● **Task description**
Within the listing below, how many lines contain the word "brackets"? Answer with the number only.

● **Supplied material**

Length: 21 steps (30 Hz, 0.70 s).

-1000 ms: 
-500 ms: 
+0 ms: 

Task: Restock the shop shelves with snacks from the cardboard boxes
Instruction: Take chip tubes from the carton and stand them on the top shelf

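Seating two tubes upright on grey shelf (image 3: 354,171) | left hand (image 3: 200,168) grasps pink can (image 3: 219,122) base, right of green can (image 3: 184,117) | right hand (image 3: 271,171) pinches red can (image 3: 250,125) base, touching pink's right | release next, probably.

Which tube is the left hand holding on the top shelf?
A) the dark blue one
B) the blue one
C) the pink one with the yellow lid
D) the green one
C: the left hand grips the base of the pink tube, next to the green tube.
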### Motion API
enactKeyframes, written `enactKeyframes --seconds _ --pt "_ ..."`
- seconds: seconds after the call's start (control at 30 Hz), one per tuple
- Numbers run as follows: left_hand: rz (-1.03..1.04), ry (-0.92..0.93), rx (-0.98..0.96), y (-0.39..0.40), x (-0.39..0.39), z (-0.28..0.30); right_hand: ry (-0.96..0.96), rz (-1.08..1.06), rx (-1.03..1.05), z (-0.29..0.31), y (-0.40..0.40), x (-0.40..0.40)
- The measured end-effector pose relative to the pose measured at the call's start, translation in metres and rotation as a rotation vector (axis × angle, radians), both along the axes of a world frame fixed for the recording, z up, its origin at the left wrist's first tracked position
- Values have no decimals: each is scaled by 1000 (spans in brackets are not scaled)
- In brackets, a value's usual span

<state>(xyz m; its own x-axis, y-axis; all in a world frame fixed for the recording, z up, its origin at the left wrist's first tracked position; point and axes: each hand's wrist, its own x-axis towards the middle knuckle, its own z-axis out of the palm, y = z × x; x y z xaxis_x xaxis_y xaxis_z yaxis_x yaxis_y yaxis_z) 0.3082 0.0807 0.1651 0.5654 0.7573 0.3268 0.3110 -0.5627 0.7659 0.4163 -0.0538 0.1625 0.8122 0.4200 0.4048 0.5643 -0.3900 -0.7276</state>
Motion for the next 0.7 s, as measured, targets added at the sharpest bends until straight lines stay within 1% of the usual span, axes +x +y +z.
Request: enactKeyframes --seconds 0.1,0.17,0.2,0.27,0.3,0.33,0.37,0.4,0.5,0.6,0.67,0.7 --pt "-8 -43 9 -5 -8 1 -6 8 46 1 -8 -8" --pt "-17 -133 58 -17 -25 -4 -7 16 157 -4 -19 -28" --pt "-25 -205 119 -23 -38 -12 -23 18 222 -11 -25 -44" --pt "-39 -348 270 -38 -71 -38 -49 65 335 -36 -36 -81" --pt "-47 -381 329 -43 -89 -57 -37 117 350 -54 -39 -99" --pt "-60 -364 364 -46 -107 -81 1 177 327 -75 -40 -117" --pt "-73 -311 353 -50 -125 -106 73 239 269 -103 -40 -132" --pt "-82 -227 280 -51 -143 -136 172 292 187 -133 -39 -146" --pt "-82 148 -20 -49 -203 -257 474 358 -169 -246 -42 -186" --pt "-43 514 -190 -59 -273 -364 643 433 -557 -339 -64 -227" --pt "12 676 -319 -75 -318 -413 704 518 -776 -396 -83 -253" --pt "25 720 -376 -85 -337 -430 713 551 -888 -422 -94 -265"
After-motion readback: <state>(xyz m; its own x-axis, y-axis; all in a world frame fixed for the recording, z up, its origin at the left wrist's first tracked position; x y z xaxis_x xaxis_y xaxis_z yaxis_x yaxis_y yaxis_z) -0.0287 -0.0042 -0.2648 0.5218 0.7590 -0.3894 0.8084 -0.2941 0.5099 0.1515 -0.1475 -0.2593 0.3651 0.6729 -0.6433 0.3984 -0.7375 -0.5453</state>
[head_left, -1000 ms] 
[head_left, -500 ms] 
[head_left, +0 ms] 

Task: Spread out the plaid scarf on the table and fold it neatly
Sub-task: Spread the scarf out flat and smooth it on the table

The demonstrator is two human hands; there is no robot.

● **Exercise result**
2